[Stored dataset items]
━━━━━━━━━━━━━━━━━━━━━━━━━━━━━━
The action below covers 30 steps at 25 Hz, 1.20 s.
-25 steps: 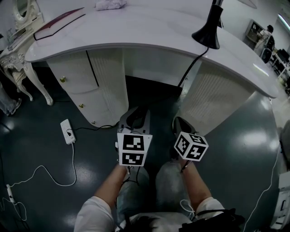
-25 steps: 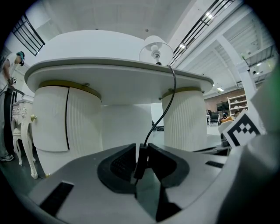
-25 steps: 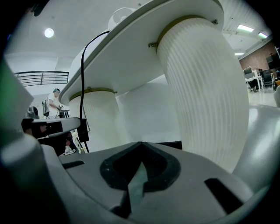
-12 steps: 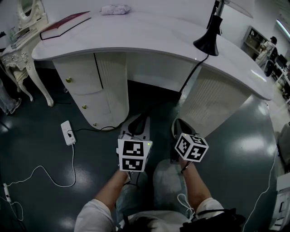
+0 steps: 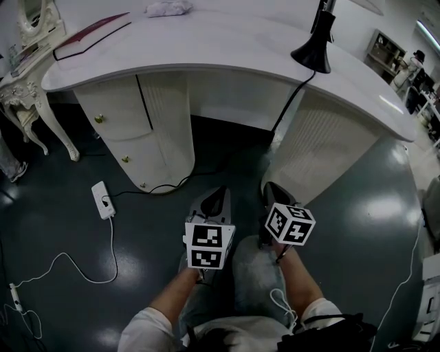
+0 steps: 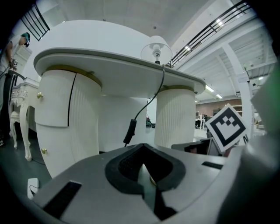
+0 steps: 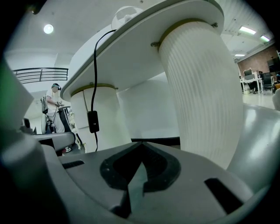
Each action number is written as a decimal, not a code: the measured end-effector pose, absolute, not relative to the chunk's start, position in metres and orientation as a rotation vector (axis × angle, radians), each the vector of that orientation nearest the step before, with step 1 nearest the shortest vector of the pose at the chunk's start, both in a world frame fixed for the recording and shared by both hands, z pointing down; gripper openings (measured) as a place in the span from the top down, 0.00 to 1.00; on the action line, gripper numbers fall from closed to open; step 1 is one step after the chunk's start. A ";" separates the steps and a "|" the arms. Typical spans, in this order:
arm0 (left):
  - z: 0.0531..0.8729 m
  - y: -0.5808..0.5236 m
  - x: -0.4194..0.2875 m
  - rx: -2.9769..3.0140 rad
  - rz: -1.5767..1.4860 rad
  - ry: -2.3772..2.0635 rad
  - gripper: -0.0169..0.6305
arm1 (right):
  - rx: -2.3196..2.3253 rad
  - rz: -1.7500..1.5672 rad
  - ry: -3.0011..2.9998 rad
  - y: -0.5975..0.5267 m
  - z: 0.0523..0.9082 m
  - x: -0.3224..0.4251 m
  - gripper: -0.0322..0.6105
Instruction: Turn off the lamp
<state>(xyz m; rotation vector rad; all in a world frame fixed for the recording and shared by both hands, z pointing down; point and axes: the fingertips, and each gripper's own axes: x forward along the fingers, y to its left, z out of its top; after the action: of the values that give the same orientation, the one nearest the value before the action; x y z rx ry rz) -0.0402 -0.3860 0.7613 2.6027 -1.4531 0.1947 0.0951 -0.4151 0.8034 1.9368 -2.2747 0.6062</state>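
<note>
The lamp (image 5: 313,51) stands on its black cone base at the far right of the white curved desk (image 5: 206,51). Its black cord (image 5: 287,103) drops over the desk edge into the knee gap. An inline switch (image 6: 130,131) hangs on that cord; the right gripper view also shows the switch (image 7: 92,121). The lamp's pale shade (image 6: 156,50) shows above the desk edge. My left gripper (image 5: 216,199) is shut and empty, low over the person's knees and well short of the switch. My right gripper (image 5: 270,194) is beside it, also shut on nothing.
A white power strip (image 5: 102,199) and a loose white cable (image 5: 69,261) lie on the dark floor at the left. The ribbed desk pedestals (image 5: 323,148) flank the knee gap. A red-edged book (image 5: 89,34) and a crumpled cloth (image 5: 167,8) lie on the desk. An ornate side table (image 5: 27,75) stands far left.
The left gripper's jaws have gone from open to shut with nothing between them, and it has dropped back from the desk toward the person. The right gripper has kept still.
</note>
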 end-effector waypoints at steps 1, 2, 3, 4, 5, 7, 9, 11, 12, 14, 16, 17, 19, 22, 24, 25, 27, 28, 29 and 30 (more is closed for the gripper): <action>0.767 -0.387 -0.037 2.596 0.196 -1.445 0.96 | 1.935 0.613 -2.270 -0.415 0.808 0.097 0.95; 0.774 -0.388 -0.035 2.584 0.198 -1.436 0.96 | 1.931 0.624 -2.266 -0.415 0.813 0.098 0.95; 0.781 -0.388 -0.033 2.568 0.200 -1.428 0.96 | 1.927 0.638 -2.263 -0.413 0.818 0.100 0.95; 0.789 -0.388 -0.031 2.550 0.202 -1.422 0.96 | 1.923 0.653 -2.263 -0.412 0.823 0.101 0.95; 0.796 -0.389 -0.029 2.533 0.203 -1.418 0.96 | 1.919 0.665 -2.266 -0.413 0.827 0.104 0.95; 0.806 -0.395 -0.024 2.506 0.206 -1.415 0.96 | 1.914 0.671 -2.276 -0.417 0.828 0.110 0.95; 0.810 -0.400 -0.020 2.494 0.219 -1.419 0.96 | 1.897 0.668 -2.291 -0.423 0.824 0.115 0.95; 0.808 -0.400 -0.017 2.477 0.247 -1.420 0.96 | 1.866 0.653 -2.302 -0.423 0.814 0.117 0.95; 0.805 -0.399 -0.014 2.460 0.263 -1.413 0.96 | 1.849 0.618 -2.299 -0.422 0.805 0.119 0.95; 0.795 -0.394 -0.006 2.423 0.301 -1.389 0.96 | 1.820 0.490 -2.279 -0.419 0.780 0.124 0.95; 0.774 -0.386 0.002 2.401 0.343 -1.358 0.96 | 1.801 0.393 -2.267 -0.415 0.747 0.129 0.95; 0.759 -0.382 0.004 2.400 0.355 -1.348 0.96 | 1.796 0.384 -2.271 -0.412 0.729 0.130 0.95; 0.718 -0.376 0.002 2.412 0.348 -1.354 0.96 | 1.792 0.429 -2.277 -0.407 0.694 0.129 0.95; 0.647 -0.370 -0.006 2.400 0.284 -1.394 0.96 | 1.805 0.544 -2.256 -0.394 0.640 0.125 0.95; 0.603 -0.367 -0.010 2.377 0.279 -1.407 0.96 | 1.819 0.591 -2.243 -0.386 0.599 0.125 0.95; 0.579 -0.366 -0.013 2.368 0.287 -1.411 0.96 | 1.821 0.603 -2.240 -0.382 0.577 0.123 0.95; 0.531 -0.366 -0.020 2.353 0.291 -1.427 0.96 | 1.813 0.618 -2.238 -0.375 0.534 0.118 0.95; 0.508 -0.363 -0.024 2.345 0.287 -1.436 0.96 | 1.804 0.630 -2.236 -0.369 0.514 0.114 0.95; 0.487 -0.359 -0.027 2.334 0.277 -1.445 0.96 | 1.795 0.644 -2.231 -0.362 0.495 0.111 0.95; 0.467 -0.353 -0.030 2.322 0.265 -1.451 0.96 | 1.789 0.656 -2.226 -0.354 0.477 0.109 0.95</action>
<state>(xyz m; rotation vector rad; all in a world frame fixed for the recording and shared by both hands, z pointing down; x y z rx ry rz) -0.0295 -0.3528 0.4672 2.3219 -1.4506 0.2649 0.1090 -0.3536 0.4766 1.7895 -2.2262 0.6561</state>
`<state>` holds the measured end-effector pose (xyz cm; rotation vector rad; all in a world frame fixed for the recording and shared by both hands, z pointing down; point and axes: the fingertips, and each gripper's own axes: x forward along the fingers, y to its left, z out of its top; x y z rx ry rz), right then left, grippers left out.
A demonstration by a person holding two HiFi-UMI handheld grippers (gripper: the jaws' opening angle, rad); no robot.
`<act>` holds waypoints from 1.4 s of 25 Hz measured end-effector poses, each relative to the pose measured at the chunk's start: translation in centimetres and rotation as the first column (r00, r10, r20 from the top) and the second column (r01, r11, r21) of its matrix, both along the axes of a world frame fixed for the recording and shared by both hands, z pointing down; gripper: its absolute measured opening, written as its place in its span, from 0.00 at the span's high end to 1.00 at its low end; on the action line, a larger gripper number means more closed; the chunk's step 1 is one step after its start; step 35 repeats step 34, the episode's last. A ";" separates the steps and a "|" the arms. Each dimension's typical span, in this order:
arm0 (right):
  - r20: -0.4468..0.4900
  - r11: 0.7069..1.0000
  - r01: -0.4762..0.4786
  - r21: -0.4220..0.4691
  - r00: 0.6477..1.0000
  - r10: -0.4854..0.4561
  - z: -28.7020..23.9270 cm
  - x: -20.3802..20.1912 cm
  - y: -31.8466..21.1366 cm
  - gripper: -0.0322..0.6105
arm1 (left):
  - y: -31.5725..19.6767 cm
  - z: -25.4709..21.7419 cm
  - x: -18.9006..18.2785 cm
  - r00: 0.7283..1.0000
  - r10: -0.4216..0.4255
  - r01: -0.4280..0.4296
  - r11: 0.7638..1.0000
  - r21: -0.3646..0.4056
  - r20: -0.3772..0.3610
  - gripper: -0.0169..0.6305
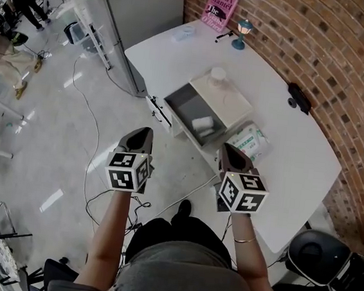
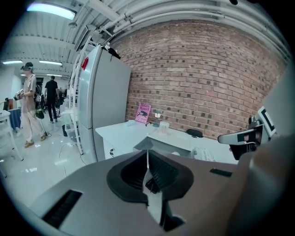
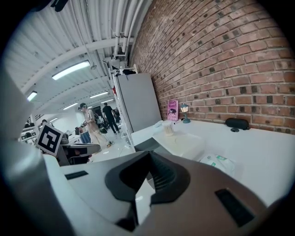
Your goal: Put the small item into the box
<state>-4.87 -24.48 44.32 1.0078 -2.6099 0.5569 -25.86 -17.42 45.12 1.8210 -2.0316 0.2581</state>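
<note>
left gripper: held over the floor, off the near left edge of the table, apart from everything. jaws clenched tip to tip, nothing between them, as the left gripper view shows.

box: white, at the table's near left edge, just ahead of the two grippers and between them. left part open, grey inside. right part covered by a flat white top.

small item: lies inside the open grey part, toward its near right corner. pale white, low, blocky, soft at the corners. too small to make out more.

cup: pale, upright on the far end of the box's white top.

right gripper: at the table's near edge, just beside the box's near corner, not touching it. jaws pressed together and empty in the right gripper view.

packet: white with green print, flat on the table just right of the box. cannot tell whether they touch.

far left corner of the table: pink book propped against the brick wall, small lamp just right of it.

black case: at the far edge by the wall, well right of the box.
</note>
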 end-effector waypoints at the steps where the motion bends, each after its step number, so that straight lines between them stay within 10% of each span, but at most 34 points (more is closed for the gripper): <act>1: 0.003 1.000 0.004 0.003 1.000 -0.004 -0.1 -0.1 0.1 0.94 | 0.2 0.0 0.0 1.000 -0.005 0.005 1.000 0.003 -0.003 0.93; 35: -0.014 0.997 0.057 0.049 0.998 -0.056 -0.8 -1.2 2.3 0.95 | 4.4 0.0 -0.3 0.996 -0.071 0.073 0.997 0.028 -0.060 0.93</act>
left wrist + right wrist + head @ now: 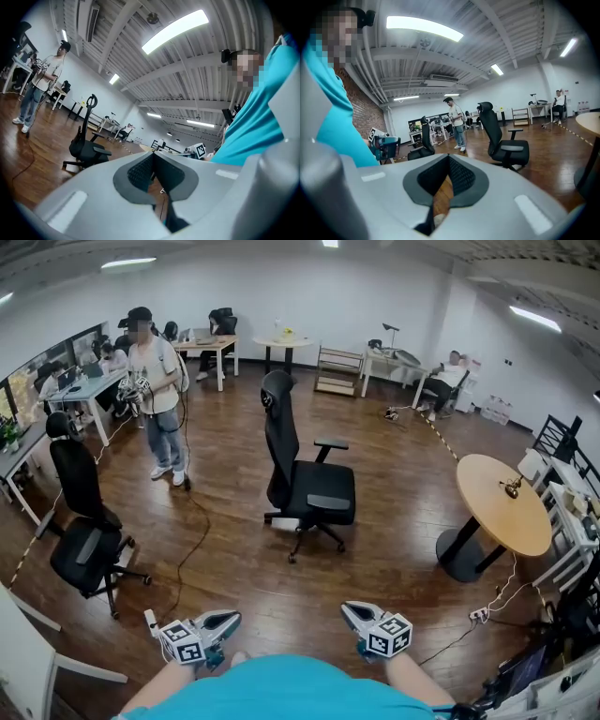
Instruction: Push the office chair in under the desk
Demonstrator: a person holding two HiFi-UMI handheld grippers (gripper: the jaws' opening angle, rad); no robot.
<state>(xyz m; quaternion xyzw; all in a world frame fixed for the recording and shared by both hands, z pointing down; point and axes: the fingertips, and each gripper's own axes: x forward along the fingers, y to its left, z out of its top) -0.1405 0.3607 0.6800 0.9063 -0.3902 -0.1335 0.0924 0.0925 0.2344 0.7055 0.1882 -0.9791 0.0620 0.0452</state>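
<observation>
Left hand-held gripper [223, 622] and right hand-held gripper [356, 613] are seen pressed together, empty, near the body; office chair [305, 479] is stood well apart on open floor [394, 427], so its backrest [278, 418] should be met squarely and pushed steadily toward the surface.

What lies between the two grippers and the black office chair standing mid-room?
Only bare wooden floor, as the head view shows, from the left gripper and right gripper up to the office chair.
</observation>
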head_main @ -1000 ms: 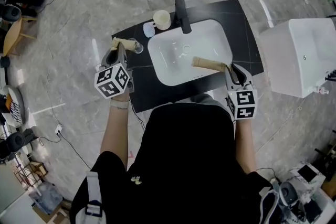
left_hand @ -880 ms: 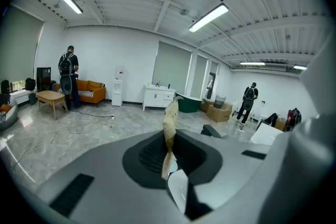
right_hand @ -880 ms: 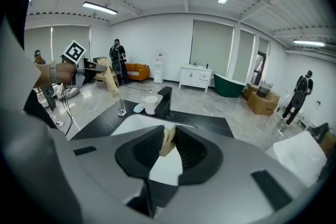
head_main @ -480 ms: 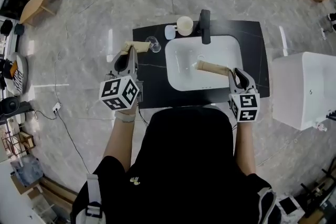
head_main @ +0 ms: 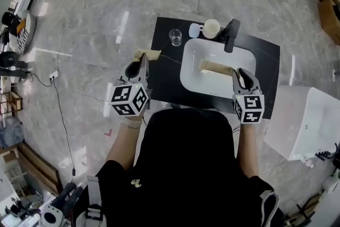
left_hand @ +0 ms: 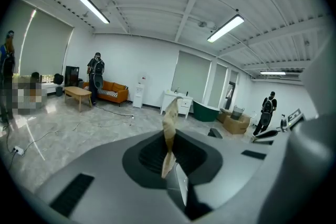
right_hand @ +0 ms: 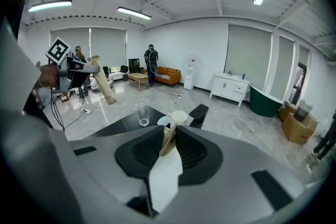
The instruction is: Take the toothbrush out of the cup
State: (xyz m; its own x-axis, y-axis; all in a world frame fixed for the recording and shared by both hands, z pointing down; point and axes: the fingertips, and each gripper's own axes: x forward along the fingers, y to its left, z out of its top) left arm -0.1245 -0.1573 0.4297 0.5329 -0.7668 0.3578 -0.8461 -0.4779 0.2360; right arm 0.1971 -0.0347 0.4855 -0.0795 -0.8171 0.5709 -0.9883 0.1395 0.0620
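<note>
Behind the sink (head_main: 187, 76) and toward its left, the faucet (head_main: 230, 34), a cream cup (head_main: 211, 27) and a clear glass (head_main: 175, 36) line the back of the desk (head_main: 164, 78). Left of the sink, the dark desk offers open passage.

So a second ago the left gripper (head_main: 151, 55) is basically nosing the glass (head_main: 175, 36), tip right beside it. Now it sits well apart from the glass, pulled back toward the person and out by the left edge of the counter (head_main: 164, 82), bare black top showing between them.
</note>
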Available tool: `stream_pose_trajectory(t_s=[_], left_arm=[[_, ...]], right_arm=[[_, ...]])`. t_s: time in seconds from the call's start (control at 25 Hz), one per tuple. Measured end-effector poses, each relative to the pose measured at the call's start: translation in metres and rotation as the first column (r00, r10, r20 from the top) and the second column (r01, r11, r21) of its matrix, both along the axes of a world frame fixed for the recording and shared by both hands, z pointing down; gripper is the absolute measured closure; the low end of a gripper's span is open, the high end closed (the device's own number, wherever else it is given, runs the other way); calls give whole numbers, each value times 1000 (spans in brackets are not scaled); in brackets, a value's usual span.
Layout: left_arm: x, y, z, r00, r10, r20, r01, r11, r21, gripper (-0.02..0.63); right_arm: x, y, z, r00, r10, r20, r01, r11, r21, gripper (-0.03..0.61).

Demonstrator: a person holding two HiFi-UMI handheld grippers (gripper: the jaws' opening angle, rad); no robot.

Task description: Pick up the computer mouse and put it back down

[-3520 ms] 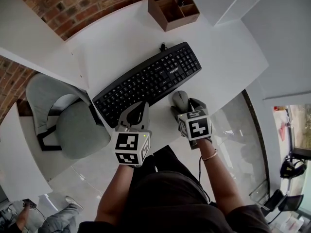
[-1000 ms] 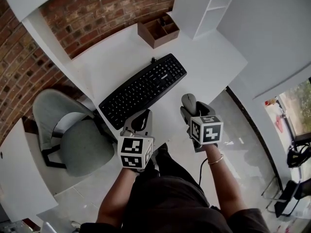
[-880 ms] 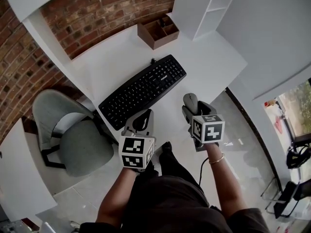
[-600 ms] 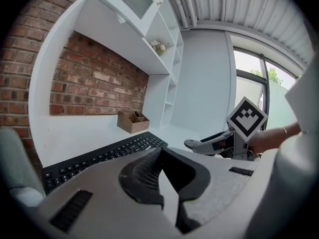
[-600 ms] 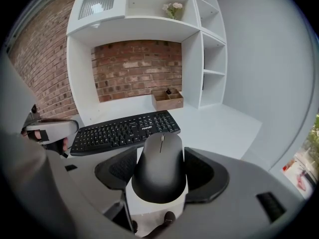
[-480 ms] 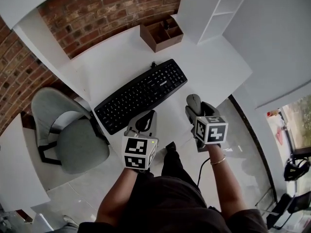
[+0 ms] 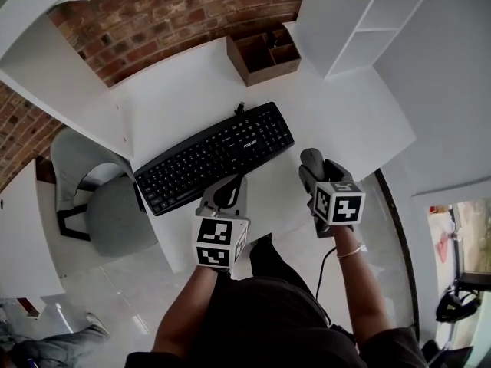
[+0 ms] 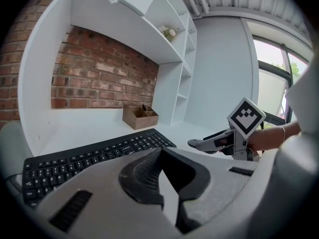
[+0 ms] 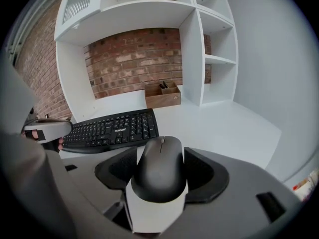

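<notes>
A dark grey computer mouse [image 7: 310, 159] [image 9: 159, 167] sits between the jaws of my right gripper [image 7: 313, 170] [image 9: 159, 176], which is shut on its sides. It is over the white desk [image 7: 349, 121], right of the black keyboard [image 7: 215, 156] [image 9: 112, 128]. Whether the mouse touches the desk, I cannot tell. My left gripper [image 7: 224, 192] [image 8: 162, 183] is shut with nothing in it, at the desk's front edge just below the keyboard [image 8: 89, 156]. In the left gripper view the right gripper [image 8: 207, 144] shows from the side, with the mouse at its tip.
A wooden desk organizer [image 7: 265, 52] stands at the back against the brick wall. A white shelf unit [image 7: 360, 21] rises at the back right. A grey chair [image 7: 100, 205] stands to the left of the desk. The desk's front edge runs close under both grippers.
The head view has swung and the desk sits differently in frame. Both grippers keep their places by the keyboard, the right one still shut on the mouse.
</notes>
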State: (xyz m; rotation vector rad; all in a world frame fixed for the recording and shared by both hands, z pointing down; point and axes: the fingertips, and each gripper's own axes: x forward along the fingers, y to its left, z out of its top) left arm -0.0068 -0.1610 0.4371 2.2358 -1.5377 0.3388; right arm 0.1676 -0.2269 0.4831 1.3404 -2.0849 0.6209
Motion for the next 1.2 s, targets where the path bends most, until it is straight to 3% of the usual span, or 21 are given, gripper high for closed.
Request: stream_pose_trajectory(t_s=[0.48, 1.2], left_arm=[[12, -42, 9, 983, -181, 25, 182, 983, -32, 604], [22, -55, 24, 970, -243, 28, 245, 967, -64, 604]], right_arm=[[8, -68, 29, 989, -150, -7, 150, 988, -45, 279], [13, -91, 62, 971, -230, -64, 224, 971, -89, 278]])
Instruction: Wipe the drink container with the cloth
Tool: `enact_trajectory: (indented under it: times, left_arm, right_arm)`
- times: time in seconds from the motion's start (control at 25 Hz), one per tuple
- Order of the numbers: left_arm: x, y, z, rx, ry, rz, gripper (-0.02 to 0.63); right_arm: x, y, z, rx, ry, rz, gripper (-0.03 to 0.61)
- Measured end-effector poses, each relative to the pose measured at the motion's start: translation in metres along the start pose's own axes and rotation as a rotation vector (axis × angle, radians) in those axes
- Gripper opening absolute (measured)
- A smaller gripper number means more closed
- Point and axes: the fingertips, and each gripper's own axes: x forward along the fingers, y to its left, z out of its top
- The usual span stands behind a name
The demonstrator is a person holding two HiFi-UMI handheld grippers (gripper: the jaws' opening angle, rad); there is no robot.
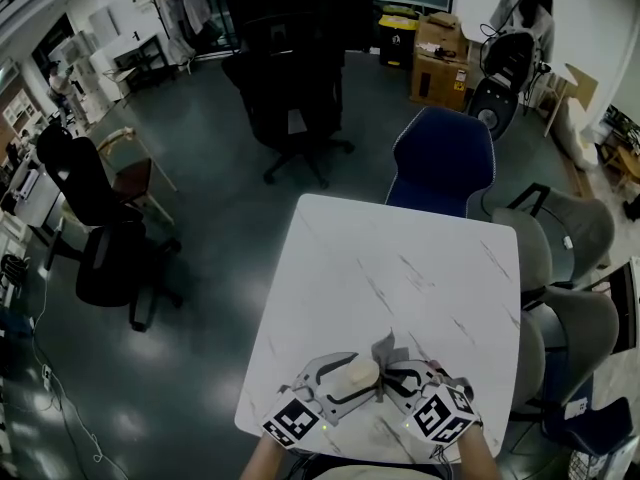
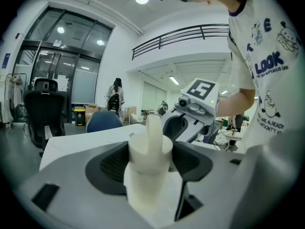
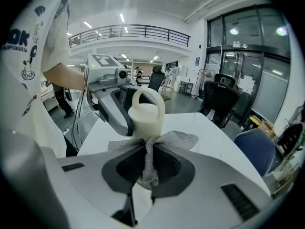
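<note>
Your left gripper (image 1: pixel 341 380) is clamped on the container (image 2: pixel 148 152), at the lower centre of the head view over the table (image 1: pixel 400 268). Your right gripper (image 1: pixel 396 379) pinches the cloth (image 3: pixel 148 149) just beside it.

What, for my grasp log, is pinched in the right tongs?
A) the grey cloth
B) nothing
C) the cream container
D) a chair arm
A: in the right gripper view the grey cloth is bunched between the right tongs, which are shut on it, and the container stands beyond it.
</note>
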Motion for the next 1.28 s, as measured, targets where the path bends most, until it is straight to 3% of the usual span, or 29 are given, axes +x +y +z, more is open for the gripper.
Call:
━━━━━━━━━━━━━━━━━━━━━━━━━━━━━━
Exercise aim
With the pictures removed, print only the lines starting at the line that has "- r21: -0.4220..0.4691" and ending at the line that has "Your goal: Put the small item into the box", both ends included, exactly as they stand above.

Response to this task
  - r21: -0.4220..0.4691
  - r00: 0.6477..1.0000
  - r10: -0.4854..0.4561
  - z: -28.7020..23.9270 cm
  - x: -20.3802..20.1912 cm
  - y: -31.8466..21.1366 cm
  - gripper: -0.0322..0.6105
arm1 (left):
  - y: -31.5725..19.6767 cm
  - z: -25.4709..21.7419 cm
  - x: -18.9006..18.2785 cm
  - r00: 0.7283..1.0000
  - r10: -0.4216..0.4255
  - r01: -0.4280..0.4296
  - r11: 0.7638..1.0000
  - r21: -0.3646..0.4056
  - r20: -0.3772..0.3610
  - gripper: -0.0169..0.6305
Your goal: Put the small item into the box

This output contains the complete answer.